TALLAHASSEE, Fla. - A $220 million package to reduce pollutants out of Lake Okeechobee, while also offering general support for the eventual redirection of water to flow south through the Everglades, was backed by a Senate select committee on Tuesday.
The Select Committee on Indian River Lagoon and Lake Okeechobee Basin added $30 million worth of projects on Tuesday to its initial short- and long-term recommendations released last week. The committee was created because of the impact of polluted water being released from the lake into the St. Lucie and Caloosahatchee rivers on the east and west coasts of the state.
The additions Tuesday increased the price tag of the C-43 reservoir project along the Caloosahatchee River basin from $5 million to $15 million, and designated $20 million for "scientifically-based" environmental muck removal in central and northern regions of the Indian River Lagoon in the Treasure and Space coasts.

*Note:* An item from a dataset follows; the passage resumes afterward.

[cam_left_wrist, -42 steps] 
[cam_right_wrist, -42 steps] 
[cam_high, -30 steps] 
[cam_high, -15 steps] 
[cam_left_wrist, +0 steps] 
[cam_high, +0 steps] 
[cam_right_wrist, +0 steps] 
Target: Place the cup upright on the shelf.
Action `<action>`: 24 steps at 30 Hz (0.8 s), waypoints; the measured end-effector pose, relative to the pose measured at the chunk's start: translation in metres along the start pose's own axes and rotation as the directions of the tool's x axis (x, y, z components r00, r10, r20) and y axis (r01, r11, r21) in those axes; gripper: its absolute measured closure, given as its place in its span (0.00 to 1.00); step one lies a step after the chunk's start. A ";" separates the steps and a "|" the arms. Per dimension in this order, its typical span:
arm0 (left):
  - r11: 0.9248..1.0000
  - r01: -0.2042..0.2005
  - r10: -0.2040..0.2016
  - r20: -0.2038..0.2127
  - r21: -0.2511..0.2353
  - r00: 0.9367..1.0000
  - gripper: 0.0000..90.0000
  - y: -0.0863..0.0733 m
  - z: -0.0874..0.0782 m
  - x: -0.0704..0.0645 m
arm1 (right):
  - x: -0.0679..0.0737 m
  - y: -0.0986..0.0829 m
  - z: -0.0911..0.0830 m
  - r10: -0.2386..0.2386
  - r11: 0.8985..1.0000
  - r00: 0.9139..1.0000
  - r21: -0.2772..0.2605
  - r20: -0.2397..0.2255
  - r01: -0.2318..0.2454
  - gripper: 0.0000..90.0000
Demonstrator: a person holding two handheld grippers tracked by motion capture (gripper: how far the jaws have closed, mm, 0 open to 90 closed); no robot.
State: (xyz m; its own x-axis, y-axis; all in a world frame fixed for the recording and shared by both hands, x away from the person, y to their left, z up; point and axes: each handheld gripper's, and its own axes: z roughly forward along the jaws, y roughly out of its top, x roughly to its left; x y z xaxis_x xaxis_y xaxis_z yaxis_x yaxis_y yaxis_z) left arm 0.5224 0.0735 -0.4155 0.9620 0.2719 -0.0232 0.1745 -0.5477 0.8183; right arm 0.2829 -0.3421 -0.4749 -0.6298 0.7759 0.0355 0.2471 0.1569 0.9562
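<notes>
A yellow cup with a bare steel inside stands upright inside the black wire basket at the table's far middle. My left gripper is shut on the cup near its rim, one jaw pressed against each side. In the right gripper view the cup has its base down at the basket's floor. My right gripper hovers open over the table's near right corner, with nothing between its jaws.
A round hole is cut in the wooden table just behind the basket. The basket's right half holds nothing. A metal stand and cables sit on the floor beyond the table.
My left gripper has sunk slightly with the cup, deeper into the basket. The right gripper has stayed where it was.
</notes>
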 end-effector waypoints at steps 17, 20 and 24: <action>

"This is very, very important, but I want us to be cognizant that expenditures are going on solid science," said Sen. Alan Hays, R-Umatilla.
The total for the next budget year from the plan is $160 million.
"We're stewards of the taxpayers' money, but equally as important we are stewards of our resources of this great state," said Sen. Maria Sachs, D-Delray Beach.
The fiscal package and other recommendations must still get support from the Legislature during the 2014 session as well as from Gov. Rick Scott, who has a couple of items among the recommendations, including $90 million that would be spread over three years to bridge a 2.6-mile section of the Tamiami Trail west of Miami.
Other provisions include; $40 million to speed construction of the state's portion of a C-44 reservoir and stormwater treatment area for the Indian River Lagoon-South Restoration Project; $32 million for projects tied to ensuring that all surface water discharges into the Everglades Protection Area meet water quality standards; and a request for the U.S. Army Corps of Engineers to give the Department of Environmental Protection authority to regulate releases when the risk of dike failure is less than 10 percent.
Committee Chairman Joe Negron, R-Stuart, has long criticized the Army Corps management of the dike system around Lake Okeechobee, particularly the releases.
The Army Corps tries to maintain the water level of the lake between 12.5 feet and 15.5 feet to lessen stress on the Herbert Hoover Dike. The Army Corps, which has declined to comment on the recommendations, estimates that when the lake is slightly above 18.5 feet, the risk of failure is considered at 45 percent.
The report notes that when the water level is low, the Army Corps generally defers on water release decisions to the South Florida Water Management District.
Negron, who also chairs the powerful Senate Appropriations Committee that oversees the budget, said each funding request will require an offset in the budget.
"I would expect that in order to fund these new initiatives, including lots of other initiatives that legislators will have, that we'll have to go into the base of the budget and make reductions," said Negron, who called the package his top priority for the 2014 session.
Where those cuts come from, Negron said, has yet to be determined.
Eric Draper, executive director of Audubon of Florida, complimented Negron for being able to quickly cobble together the fiscal package.
Janet Bowman of The Nature Conservancy supported the recommendations for expanding storage of water north of the lake and addressing the use of agricultural and public lands in the northern Everglades area for storage.
"In all my years in working, lobbying and working for the Legislature this is one of the most thoughtful processes I've seen," Bowman added.
The report recommends increasing the funding for the C-43 and C-44 reservoirs that link the lake with the estuaries; cleaning water that comes into the lake from the Kissimmee River; evaluating means to reduce nutrients from septic tanks; and raising the allowed water levels in canals by a few inches.
Among the additions on Tuesday was a general call to support projects that would eventually shift releases of water to the south through the Everglades.
The proposal to move water through the Everglades, estimated at more than $1 billion and requiring a massive federal partnership, has been rejected three times, in 1994, 1999 and 2009. In 2009, the South Florida Water Management District concluded the proposal was not the most cost-effective or viable way to increase flows south due to the changing landscape of South Florida that would require an extensive network of pumps to recreate the historic sheet flow.
"The report makes clear we support moving water going south, support any plan, project or technology that will move water south," Negron said.
In September, the committee approved $2.77 million to improve pump stations, reducing the flow of polluted waters that have negatively affected the St. Lucie and
Caloosahatchee rivers. The money will also go to a build a channel to aid the flow of water from the Florida Everglades across the barrier of the Tamiami Trail in Miami-Dade County.